Bien entendu, le plus grand danger, pour les Américano-israéliens, c’est l’Iran. Le Pentagone a été stupéfait par la précision des tirs iraniens de janvier de cette année, et il peut supposer à bon escient que les drones iraniens, éventuellement aussi des missiles de croisière, auraient les mêmes capacités.  Le paradoxe est alors que la puissance impérialiste US, sa puissance de contrôle globale, qui se fait essentiellement par un formidable ensemble de plus de 1 000 bases dans le monde, dont un nombre conséquent dans la région du Moyen-Orient et à portée de tir de l’Iran. Mieux encore, ou pire, le renseignement US, qui travaille selon les préjugés habituels concernant des pays comme l’Iran (barbares, retardés, etc.), n’a pas réellement évalué les capacités de l’Iran ; du moins, ces services ne sont pas assuré de la justesse de leurs évaluations, et la crainte paniquarde est que l’Iran puisse attaquer et faire de gros dégâts dans des bases US, – en général très grande, avec beaucoup de matériels et pas mal de gens, comme aiment à s’étendre les USA et leurs bonnes manières.

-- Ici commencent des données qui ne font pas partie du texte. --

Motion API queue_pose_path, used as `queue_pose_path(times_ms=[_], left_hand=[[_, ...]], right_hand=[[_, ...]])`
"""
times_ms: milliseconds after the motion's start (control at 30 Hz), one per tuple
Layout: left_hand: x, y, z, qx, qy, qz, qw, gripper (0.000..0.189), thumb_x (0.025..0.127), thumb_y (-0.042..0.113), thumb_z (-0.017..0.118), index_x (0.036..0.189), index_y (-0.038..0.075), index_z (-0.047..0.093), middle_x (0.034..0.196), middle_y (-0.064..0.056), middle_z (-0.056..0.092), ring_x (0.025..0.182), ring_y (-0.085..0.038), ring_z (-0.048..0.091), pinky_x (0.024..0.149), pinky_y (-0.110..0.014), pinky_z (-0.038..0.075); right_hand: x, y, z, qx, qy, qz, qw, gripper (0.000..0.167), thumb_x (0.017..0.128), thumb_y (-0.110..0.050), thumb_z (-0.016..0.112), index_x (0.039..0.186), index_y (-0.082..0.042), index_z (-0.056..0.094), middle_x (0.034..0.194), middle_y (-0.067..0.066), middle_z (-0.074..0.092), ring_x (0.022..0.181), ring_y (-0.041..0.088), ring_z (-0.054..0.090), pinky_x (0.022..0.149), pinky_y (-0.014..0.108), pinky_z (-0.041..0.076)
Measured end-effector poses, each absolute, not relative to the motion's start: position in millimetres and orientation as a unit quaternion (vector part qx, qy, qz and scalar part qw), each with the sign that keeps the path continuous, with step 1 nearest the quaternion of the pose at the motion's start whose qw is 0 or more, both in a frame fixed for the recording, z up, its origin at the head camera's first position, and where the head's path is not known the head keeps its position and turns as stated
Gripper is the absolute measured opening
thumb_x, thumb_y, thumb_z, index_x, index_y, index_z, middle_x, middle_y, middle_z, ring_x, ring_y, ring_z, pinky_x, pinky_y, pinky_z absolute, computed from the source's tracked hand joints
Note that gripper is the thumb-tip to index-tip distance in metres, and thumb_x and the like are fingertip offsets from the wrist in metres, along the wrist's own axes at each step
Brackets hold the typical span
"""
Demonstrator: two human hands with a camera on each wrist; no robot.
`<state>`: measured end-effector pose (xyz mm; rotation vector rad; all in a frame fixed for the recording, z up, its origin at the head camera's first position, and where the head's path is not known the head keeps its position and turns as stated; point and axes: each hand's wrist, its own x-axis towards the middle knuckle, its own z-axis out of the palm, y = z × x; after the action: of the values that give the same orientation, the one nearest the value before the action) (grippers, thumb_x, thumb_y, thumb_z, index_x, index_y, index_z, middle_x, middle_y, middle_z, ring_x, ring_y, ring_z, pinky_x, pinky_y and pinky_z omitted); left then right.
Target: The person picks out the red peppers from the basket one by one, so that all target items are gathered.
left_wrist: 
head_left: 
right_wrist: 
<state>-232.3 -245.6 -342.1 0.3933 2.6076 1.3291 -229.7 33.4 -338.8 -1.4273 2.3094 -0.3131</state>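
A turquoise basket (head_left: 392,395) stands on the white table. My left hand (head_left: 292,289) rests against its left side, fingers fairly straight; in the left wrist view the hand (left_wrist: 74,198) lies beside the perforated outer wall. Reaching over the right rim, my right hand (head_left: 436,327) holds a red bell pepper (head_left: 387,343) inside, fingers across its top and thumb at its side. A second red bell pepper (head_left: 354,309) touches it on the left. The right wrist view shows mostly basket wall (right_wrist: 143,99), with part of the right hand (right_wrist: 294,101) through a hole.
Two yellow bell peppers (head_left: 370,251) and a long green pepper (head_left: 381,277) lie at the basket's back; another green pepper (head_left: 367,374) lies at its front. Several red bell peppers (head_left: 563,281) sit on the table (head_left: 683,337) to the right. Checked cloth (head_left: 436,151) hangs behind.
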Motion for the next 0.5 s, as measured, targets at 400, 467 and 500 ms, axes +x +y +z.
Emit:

Le Pentagone est donc engagé dans une étrange mission : étudier, en théorie et sur le terrain, la possibilité de l’éclatement de ces grandes bases en plusieurs petites bases qu’on éparpillerait à l’intérieur du même pays-hôte constituant ainsi une bien meilleure défense qu’avec les Patriot, les missiles de défense anti-aériens rateurs de cibles. Le plus savoureux de cette aventure est que la bureaucratie du Pentagone qui étudie ces projets ajoute que, bien entendu, la construction de ces bases nécessitera un fort contingent de matériels et d’hommes pour les travaux, et chaque ‘petite’ base devant ainsi recevoir toute la logistique nécessaire, celle qui se trouve dans les grandes bases et qui fait en général pour partie la cause que ces bases, justement, sont ‘grandes’… D’où la possibilité que ces bases, pour être ‘petites’, doivent tout de même être assez grandes’.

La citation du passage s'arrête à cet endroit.